• WHAT IS NEEDED:
Find the lines in the listing below that have the word "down" and give their count, nothing else.

[[ DATASET EXCERPT, beginning ]]

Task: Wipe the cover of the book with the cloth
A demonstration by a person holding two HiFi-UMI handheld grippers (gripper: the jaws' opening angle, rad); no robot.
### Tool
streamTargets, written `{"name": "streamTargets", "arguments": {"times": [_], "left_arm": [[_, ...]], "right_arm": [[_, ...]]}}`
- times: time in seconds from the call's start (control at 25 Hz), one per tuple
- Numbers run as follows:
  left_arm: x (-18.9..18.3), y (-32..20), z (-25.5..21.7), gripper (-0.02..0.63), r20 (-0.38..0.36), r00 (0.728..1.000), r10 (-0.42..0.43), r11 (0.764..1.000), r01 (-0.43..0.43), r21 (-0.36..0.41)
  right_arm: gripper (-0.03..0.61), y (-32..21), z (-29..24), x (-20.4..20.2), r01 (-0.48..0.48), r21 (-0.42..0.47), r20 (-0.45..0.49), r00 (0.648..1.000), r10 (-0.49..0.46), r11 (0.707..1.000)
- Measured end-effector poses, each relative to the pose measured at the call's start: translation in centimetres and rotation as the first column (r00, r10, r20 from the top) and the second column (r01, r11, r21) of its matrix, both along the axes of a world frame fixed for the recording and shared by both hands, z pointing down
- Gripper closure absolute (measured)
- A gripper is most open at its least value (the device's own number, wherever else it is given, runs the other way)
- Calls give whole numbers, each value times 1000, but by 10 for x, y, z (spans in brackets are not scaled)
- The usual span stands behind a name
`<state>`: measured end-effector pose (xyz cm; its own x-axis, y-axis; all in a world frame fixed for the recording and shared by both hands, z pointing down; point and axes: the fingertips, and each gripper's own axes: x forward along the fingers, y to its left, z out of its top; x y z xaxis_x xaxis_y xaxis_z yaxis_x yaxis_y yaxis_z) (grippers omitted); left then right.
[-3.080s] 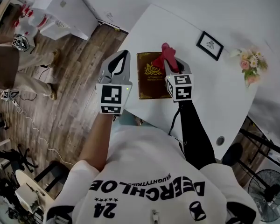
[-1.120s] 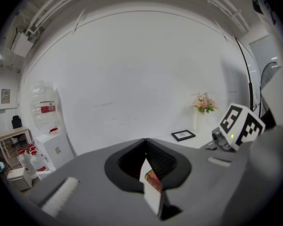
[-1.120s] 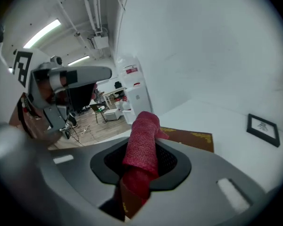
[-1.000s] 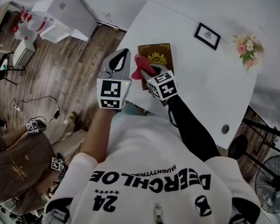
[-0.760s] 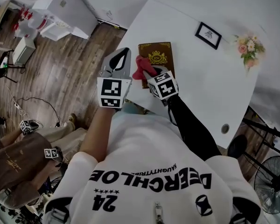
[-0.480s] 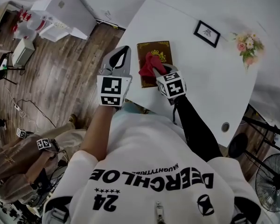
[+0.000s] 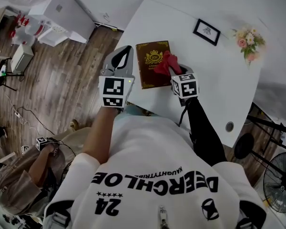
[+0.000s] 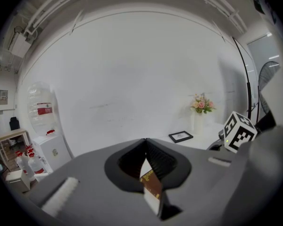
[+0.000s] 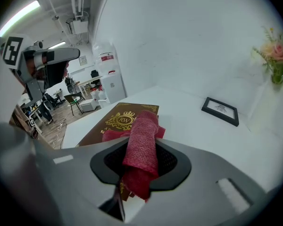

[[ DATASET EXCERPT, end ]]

• RESPONSE TO THE EXERCISE:
2